Um Singular Autómato Colectivo
Discorrer sobre a mediação digital será
sempre reflectir sobre uma dualidade yin-yang. Creio que o lado sombrio
predomina quando consideramos as relações humanas como mais que um meio
para um fim ou uma mera ferramenta utilitária. Essa sombra alonga-se à
medida que perdemos o controlo e distancia-nos de nós próprios.
Com a intensificação decursiva desde há
vinte anos para cá, corremos o risco de nos metamorfosearmos no apêndice
que transportamos, de adoptar o papel de objecto. O sujeito é o
dispositivo que encarna a nossa ausência.
Nesse contexto há que ter em conta um
conceito de literacia digital que peca por se limitar ao domínio da
linguagem informática. O lapso reside no desvalorizar da consciência.
Por conseguinte, usamos muitas vezes o universo virtual como um
mecanismo de escapismo, de obstrução dos sentidos, visando desligar o
interruptor crítico do espírito. Num mundo moderno acelerado pela
tecnologia, a visão turva e a atitude de reflexo é fugir a um exacerbado
temor da solidão. Assim, cada um ludibria a fachada do "eu" face a esse
tormento. Na verdade, estamos somente a fomentar o seu âmago. Não só o
medo é procrastinado, mas também uma conduta activa e de manejo das
rédeas da vida perante questões maiores. Evitar o elefante no quarto é
uma forma alternativa de carpe diem e evadimo-nos tanto diante do
presente como do futuro.
Em oposição ao que apregoam, as redes
sociais online, por exemplo, desconectam indivíduos. Plataformas como o
Facebook fabricam uma determinada representação de uma pessoa e, como
ente único, esta é coagida a adaptar-se. Contribuem também para uma
progressiva banalização e deturpação do termo “amizade”, de tal modo que
é precisamente o espaço cibernético quem mais se aproxima da sua
acepção fidedigna: por lhe concedermos o título de prioridade, pela
permanência ao longo do tempo e pela não dependência de um contexto
semelhante para sobreviver (devido à sua ubiquidade). Se permitirmos que
os média digitais regulem a nossa teia de contactos, se forem eles o souvenir da existência de pessoa x, o que seremos senão um
espelho partido?
Daí irrompem duas alienações de aparência
paradoxal: a ilusória das excepções que recusam a subjugação por
teclados e uma outra, real, que afecta massivamente a sociedade e se
disfarça pelo facto de ser partilhada por multidões. Na mesma senda de
concebermos necessidades que não o são através da mecanização, é comum
os primeiros acreditarem que a sua minoria é sinónimo de estarem errados
e, então, resvalam num avassalador buraco negro. No fim, ninguém é
ninguém e essa insanidade encara-se com normalidade.

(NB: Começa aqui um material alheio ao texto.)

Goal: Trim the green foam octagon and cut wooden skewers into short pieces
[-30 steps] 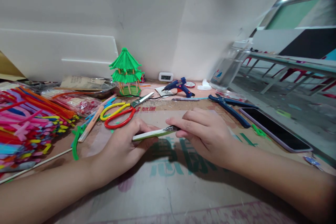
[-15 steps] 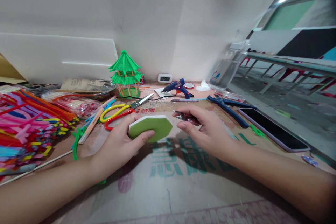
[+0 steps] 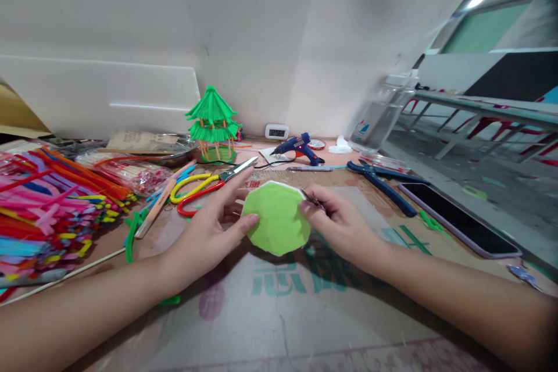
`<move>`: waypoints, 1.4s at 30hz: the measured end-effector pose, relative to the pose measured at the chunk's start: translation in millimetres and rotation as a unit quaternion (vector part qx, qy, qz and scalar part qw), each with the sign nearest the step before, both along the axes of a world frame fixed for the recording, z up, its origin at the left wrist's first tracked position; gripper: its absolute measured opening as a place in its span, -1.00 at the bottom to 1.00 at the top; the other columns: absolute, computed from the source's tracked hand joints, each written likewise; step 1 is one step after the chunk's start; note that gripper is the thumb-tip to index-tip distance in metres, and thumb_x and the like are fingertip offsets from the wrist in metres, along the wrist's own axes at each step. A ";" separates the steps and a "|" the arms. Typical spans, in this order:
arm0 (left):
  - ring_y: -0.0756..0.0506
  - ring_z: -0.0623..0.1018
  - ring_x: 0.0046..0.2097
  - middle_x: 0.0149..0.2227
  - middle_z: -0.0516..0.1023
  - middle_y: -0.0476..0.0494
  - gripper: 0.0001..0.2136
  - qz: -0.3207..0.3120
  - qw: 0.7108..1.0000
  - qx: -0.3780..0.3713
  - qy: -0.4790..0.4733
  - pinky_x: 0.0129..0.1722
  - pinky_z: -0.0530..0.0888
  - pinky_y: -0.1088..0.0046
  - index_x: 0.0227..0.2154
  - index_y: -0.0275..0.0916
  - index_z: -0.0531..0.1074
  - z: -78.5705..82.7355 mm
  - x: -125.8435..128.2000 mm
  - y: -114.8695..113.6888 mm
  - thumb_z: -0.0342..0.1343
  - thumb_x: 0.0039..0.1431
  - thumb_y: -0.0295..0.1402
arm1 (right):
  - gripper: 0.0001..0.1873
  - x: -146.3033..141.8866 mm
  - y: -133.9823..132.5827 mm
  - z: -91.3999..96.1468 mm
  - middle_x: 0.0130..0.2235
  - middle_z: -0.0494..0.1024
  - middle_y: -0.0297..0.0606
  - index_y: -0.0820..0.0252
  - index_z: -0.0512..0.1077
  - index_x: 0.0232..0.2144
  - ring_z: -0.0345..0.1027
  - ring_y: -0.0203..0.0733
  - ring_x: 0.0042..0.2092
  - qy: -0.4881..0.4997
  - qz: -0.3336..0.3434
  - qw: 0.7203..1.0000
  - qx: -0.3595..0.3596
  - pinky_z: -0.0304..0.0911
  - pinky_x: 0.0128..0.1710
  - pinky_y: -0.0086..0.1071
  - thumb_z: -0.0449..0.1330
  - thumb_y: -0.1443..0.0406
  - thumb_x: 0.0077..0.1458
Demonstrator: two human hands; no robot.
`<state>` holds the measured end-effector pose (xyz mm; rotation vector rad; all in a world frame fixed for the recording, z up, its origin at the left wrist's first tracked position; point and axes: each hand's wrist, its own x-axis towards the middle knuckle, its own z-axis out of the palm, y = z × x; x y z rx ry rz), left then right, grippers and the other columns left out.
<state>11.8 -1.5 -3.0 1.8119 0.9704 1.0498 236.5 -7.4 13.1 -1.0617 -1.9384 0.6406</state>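
I get an evenly bright picture, lit by a ceiling lamp far up and right of the green pagoda model, where it flares into a white streak. In front of the pagoda the green foam octagon is sharp, with soft shadow below it on the cardboard mat. Far right of the pagoda the view smears and bends, and the clear jar is blurred

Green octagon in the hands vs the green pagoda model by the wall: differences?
The green octagon is one flat piece, tilted up toward the camera; the pagoda stands upright, two roof tiers on posts. The octagon is pale yellow-green, the pagoda deeper green. The left hand holds the octagon and the right hand, gripping a small metal tool, touches its edge; the pagoda stands untouched. Both are green.
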 end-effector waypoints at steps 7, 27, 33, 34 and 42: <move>-0.15 0.49 0.04 0.08 0.48 -0.14 -0.59 -0.022 1.000 -0.012 0.008 0.00 0.48 0.29 0.12 -0.13 0.34 -0.5 -1.9 1.7 0.09 0.21 -0.24 | -0.73 -1.5 0.5 -0.3 -0.54 0.13 -0.44 0.15 0.19 -0.51 0.03 -0.36 -0.52 0.008 -0.013 1.000 0.008 0.05 -0.56 -0.50 -0.02 0.22 0.24; 0.03 0.51 -0.40 -0.44 0.48 0.02 -0.85 0.030 0.990 -0.103 -0.090 -0.41 0.42 0.54 -0.38 -0.25 0.31 18.0 1.7 9.1 0.14 0.17 -0.30 | -0.48 22.2 38.5 -1.7 0.06 0.44 -0.06 0.16 0.40 0.02 0.31 -0.01 0.09 -0.048 -0.033 0.992 0.112 0.28 0.03 -0.11 -0.03 -0.02 0.23; -0.04 0.60 -0.32 -0.38 0.58 -0.10 -0.76 -0.068 0.990 -0.121 -0.025 -0.31 0.50 0.45 -0.37 -0.28 0.36 37.4 -0.8 17.4 0.11 0.18 -0.17 | -0.63 -7.8 2.4 35.4 -0.50 0.51 -0.28 0.20 0.44 -0.34 0.40 -0.20 -0.48 0.005 -0.004 0.999 -0.052 0.34 -0.46 -0.36 0.08 0.01 0.17; -0.06 0.60 -0.29 -0.35 0.60 -0.13 -0.71 -0.095 0.991 -0.091 0.038 -0.29 0.50 0.44 -0.35 -0.28 0.41 45.3 -7.2 23.4 0.04 0.22 -0.11 | -0.61 -9.6 1.9 39.9 -0.54 0.47 -0.30 0.20 0.41 -0.42 0.36 -0.23 -0.51 0.016 -0.035 0.997 -0.063 0.31 -0.49 -0.38 0.07 0.00 0.16; -0.23 0.51 -0.05 -0.05 0.48 -0.29 -0.70 0.282 0.827 0.209 0.440 -0.10 0.47 0.12 -0.03 -0.35 0.39 124.0 -134.2 124.6 0.04 0.28 -0.26 | -0.62 7.4 44.4 34.1 -0.60 0.31 -0.41 0.18 0.32 -0.48 0.17 -0.33 -0.57 0.160 -0.029 0.975 -0.153 0.13 -0.57 -0.42 0.18 -0.01 0.07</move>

As relações à distância não devem tomar o
trono das presenciais. Tal será entrar numa espiral de erros
comunicativos e cair no poço superficial da despersonalização. O tacto,
os gestos, a permuta de palavras e a troca de olhares sem paredes são
sustentáculos a que tendemos a renunciar no ponto final da infância. É
da conectividade mental motivada pelo acto físico que se desenvolve a
qualidade etérea das ligações interpessoais.
Claro, a era digital, inclusive no
íntimo, não é um vilão absoluto. Somos nós a escrever o guião! Cabe à
humanidade despertar, aprender a retorquir “não” à pressão social,
resistir aos (enérgicos, porém breves) sintomas de privação e restringir
o carácter anestesiante da tecnologia. Ela possui o potencial imenso de
divulgar, integrar e até criar novas práticas artísticas. Pode ser
arte! Inquietar e expandir horizontes! Originar introspecção e
autoconhecimento! Um aperfeiçoamento individual como linha de partida
para uma melhoria global cuja amplificação estará, em parte, a cargo
dos novos média.
Lâmpada: é o pólo positivo do mal que
leva à génese de uma antagonista ideia de bem. Se queremos voar mais
alto, apenas temos de cavar mais fundo!